REQUIREMENT
Find the lines in the listing below that have the word "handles" and give their count, nothing else.

DATA SUPPLIED

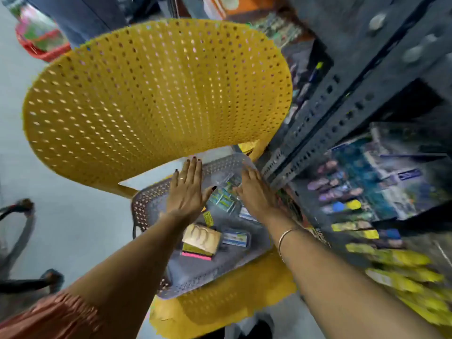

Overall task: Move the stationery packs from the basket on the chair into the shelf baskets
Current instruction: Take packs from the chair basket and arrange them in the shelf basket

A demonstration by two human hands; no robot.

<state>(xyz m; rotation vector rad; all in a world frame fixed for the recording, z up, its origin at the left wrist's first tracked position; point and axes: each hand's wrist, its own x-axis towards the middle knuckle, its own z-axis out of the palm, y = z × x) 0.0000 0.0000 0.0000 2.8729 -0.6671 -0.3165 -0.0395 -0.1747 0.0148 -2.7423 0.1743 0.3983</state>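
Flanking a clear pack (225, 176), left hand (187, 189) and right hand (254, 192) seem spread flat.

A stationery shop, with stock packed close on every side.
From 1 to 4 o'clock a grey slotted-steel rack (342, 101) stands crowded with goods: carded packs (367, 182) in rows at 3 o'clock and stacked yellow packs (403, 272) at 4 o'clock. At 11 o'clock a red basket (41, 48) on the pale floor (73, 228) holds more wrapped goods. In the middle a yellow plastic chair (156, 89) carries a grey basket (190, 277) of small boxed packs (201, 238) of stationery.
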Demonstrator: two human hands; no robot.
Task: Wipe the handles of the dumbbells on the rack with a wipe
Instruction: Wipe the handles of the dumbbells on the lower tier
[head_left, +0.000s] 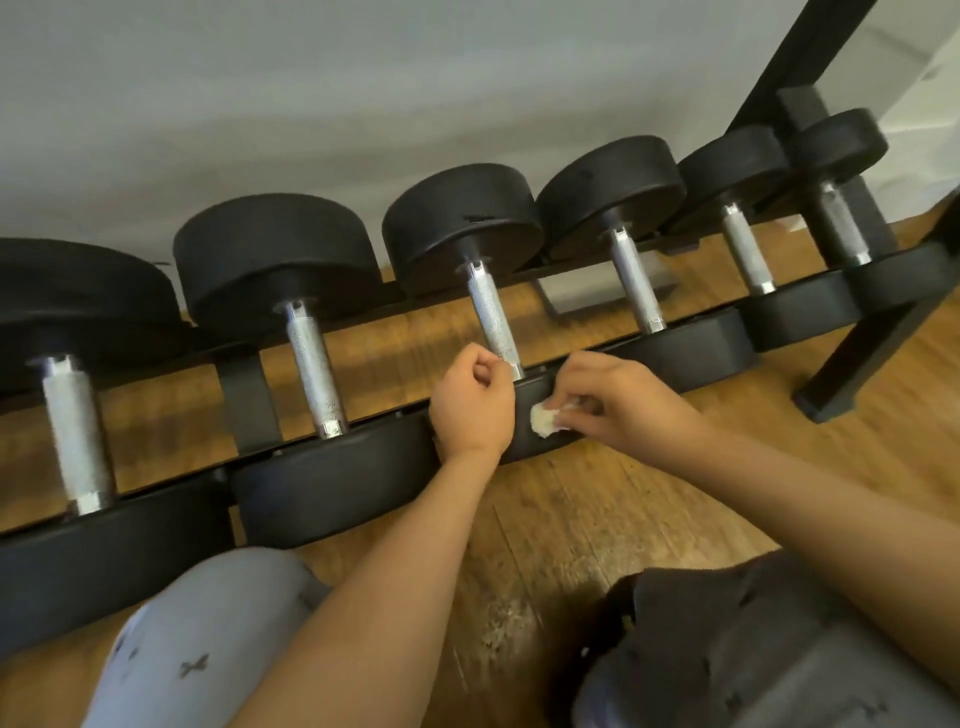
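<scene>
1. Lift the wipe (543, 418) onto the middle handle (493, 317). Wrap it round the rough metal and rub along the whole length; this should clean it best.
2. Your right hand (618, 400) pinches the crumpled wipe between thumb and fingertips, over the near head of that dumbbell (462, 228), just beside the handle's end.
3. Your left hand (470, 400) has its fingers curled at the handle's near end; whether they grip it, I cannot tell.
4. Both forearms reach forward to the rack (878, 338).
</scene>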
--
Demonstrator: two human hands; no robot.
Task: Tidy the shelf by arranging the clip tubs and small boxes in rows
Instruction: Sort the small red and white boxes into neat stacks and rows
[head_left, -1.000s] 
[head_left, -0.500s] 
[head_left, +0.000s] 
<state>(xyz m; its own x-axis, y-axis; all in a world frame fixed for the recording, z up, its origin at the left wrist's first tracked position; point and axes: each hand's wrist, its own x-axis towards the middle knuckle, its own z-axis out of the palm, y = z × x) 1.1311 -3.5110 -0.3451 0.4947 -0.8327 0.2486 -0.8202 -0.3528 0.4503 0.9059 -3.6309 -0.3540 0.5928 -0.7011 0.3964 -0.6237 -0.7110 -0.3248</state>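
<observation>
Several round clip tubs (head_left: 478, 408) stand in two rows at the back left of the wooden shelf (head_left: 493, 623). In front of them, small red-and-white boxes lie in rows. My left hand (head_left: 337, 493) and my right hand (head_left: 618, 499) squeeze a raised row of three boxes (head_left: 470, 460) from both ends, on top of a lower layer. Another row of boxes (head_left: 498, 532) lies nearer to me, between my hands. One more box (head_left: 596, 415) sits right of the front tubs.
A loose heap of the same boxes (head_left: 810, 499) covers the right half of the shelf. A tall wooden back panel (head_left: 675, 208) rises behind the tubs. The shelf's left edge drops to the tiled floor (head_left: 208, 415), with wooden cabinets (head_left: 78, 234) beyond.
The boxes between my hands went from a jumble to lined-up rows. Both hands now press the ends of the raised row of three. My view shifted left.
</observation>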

REPLY
2